Posted by: Wolfus Aurelius, Dreaming of Elsewhere at July 02, 2023 11:58 AM (omVj0)

321 For those who want a less elegaic Waugh, there are the Smart Set books and also the Sword of Honour trilogy.

If you want something that will tear the paint off the walls, Black Mischief is your book - one of the most politically incorrect tomes you will find today. Still amazed that it is in print.

Posted by: Ace-Endorsed Author A.H. Lloyd at July 02, 2023 11:58 AM (llXky)

322 226
'have no respect for law or traditional liberties, but also zero knowledge of history'

Hell, they get angry at the suggestion that they *should* respect law and know history. The left is among other things, a revolt against being an adult.

Posted by: Dr. Claw at July 02, 2023 11:59 AM (roH4R)

323 Barack
Posted by: davidt
------
Thread winner.

Posted by: Mike Hammer, etc., etc. at July 02, 2023 11:59 AM (+apjR)

324 A book, oddly enough.
Posted by: Mike Hammer, etc., etc. at July 02, 2023 11:56 AM (wAqo5

Of course we were talking about adaptations.

But that snark reminded me of the Get Smart bit where max and another agent were exchanging code .

Max : Who wrote Little women?

Agent : The Book or the Screenplay?

Max: There was a book ?

Posted by: polynikes at July 02, 2023 11:59 AM (MNhXM)

325 Thank You, Wolfus!

I'm hoping it doesn't get all "red man good, white man bad" on me.
Posted by: nurse ratched at July 02, 2023


***
The author makes it clear that the Comanche were some of the fiercest and most vicious Plains tribes there were. He mentions that the Apaches -- you know, those guys who killed and tortured settlers so often? -- they were afraid of the Comanches.

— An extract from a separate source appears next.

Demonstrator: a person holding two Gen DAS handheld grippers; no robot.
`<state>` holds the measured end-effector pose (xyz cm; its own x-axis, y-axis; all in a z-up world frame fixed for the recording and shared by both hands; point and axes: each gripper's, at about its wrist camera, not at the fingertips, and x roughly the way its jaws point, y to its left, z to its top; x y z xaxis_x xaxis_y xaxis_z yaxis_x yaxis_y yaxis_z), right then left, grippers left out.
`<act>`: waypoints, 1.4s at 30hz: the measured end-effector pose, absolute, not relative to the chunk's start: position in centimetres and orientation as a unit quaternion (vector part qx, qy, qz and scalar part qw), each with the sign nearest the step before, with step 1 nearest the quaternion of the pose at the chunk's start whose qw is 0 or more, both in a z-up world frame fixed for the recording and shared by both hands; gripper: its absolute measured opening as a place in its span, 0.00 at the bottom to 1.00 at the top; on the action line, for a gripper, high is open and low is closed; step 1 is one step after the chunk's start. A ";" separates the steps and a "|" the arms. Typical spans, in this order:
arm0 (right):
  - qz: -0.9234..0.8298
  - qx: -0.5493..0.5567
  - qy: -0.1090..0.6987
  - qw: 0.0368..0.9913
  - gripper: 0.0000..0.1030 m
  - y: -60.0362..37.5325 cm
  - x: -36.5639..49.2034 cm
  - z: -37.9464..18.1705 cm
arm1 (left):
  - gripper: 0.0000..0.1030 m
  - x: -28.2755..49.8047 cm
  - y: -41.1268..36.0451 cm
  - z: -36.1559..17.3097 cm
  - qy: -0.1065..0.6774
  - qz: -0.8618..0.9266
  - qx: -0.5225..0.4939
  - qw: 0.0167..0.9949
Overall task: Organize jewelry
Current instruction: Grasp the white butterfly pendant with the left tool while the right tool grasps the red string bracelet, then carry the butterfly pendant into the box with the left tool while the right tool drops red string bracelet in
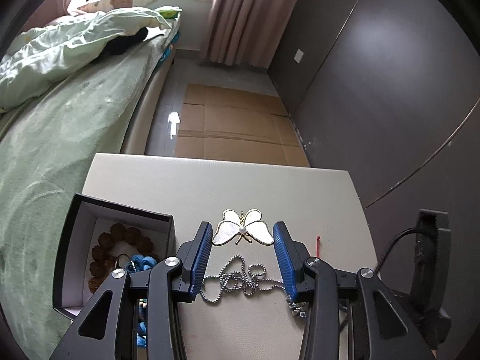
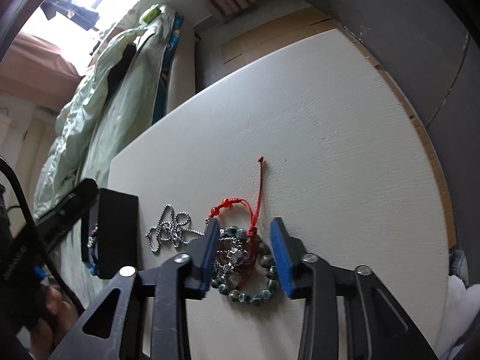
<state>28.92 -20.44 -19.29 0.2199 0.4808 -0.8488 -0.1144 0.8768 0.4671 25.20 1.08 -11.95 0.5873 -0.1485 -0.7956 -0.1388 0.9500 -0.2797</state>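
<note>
A white butterfly brooch (image 1: pixel 243 229) with gold edging sits between the blue pads of my left gripper (image 1: pixel 242 228), which is shut on it above the pale table (image 1: pixel 210 180). A silver ball chain (image 1: pixel 240 279) lies loose on the table under that gripper. To its left is an open black box (image 1: pixel 120 210) holding a brown bead bracelet (image 1: pixel 120 237) and something blue (image 1: pixel 144 262). My right gripper (image 2: pixel 245 222) is down at the table, its pads against the sides of a dark bead bracelet (image 2: pixel 249 295) tangled with a red cord (image 2: pixel 261 186) and a silver piece (image 2: pixel 234 255).
In the right wrist view the ball chain (image 2: pixel 171 231) and the black box (image 2: pixel 118 231) lie left of the gripper. A bed with green bedding (image 1: pixel 60 120) runs along the table's left side. A grey wall (image 1: pixel 390 90) and a black cable (image 1: pixel 399 240) are on the right.
</note>
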 end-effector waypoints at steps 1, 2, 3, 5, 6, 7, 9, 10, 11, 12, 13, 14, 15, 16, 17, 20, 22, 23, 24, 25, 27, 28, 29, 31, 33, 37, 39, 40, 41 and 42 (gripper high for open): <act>0.192 0.146 0.593 0.768 0.28 -20.3 28.9 -19.3 | 0.42 25.2 1.1 -11.9 0.453 -0.004 -0.158 0.877; 0.190 0.141 0.592 0.770 0.26 -20.1 28.9 -19.2 | 0.42 25.1 1.2 -11.7 0.452 -0.004 -0.159 0.878; 0.189 0.139 0.592 0.771 0.22 -20.1 28.9 -19.2 | 0.42 25.0 1.2 -11.7 0.451 -0.005 -0.159 0.878; 0.191 0.137 0.594 0.769 0.10 -20.1 29.0 -19.5 | 0.42 24.8 1.4 -11.4 0.448 -0.006 -0.161 0.879; 0.194 0.136 0.592 0.770 0.09 -20.1 29.0 -19.5 | 0.42 24.6 1.5 -11.3 0.446 -0.006 -0.165 0.880; 0.195 0.132 0.589 0.773 0.08 -20.0 28.9 -19.3 | 0.42 24.2 1.7 -11.0 0.442 -0.006 -0.170 0.881; 0.201 0.136 0.576 0.780 0.08 -20.3 28.8 -18.4 | 0.42 23.7 1.8 -10.4 0.435 -0.006 -0.170 0.884; 0.208 0.142 0.566 0.785 0.08 -20.5 28.7 -17.6 | 0.42 23.5 1.9 -10.1 0.432 -0.007 -0.169 0.886; 0.214 0.147 0.557 0.789 0.08 -20.6 28.5 -16.9 | 0.42 23.2 2.0 -9.7 0.427 -0.007 -0.169 0.888; 0.219 0.149 0.552 0.791 0.08 -20.6 28.4 -16.4 | 0.42 23.0 2.2 -9.3 0.423 -0.006 -0.171 0.890; 0.225 0.152 0.545 0.794 0.08 -20.6 28.2 -15.7 | 0.42 22.8 2.3 -9.0 0.419 -0.006 -0.172 0.891; 0.233 0.153 0.535 0.798 0.08 -20.6 27.9 -14.9 | 0.42 22.6 2.5 -8.8 0.416 -0.007 -0.173 0.893; 0.239 0.153 0.528 0.801 0.08 -20.6 27.6 -14.3 | 0.42 22.4 2.6 -8.4 0.411 -0.007 -0.174 0.895; 0.243 0.153 0.522 0.803 0.08 -20.5 27.5 -13.8 | 0.42 22.2 2.7 -8.2 0.408 -0.007 -0.176 0.896; 0.248 0.153 0.515 0.806 0.08 -20.4 27.2 -13.2 | 0.42 22.0 2.8 -8.0 0.405 -0.008 -0.178 0.897; 0.259 0.159 0.498 0.812 0.08 -20.2 26.6 -11.8 | 0.42 21.2 3.4 -7.7 0.397 -0.008 -0.187 0.899; 0.263 0.162 0.492 0.814 0.08 -20.0 26.4 -11.4 | 0.42 20.7 3.9 -7.6 0.395 -0.007 -0.193 0.898; 0.268 0.164 0.488 0.814 0.08 -19.9 26.3 -11.1 | 0.42 20.5 4.2 -7.6 0.394 -0.006 -0.196 0.898; 0.271 0.166 0.486 0.814 0.08 -19.7 26.2 -11.0 | 0.42 20.4 4.6 -7.6 0.393 -0.004 -0.199 0.898; 0.278 0.169 0.481 0.814 0.08 -19.5 26.1 -10.8 | 0.42 20.1 5.0 -7.5 0.391 -0.001 -0.202 0.898; 0.288 0.172 0.473 0.815 0.08 -19.0 25.9 -10.3 | 0.42 19.8 5.8 -7.1 0.388 0.005 -0.204 0.899; 0.293 0.174 0.470 0.815 0.08 -18.7 25.8 -10.1 | 0.42 19.6 6.2 -7.0 0.386 0.008 -0.205 0.900; 0.298 0.175 0.466 0.814 0.08 -18.4 25.6 -9.9 | 0.42 19.4 6.6 -6.8 0.383 0.011 -0.207 0.900; 0.306 0.176 0.462 0.814 0.08 -17.8 25.3 -9.7 | 0.42 19.1 7.2 -6.6 0.381 0.015 -0.209 0.900; 0.312 0.176 0.457 0.814 0.08 -17.0 25.0 -9.5 | 0.42 18.7 7.8 -6.6 0.385 0.020 -0.208 0.899; 0.329 0.183 0.448 0.811 0.08 -15.5 24.7 -9.3 | 0.42 18.5 8.9 -7.2 0.398 0.028 -0.210 0.892; 0.337 0.187 0.443 0.809 0.08 -14.6 24.5 -9.1 | 0.44 18.6 9.7 -7.7 0.410 0.036 -0.214 0.886; 0.343 0.191 0.439 0.808 0.08 -14.1 24.4 -9.1 | 0.46 18.7 10.1 -8.0 0.416 0.039 -0.216 0.882; 0.347 0.194 0.437 0.807 0.08 -13.7 24.3 -9.1 | 0.53 18.7 10.5 -8.3 0.421 0.042 -0.220 0.879; 0.351 0.196 0.436 0.805 0.08 -13.2 24.3 -9.1 | 0.57 18.5 10.9 -8.5 0.422 0.044 -0.226 0.877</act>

Posted by: Wolfus Aurelius, Dreaming of Elsewhere at July 02, 2023 12:00 PM (omVj0)

326 WE HAZ A BUD NOOD

Posted by: Skip at July 02, 2023 12:01 PM (xhxe8)

327 He has a vision of creating a stronghold where "his" rabbits will be safe from all enemies.
--------

Well, my advice is to avoid Mr. McGregor's garden.

Posted by: Peter at July 02, 2023 12:01 PM (+apjR)

328 Anonosaurus --

There was a long gap between the first three Scudders (done as paper originals) and the 4th (A Stab in the Dark, if memory serves) which was published in hardcover. The series really took off with that 4th novel. IMHO.

Posted by: Just Some Guy at July 02, 2023 12:01 PM (a/4+U)

329 In the interest of seeing older Sci-Fi movies I never got around to watching, I watched Soylent Green with Big Chuck. It's not nearly as campy as I thought it would be, although rather different in point than the book (Make Room! Make Room!, Harry Harrison), which is one of the most depressing things I've ever read in my entire life.
Heston in the movie is kind of a dick, really. At least at first he's a sneering, dirty cop, quite unlike the protagonist of the book.
And yes, it's all propaganda, etc. I know, I know.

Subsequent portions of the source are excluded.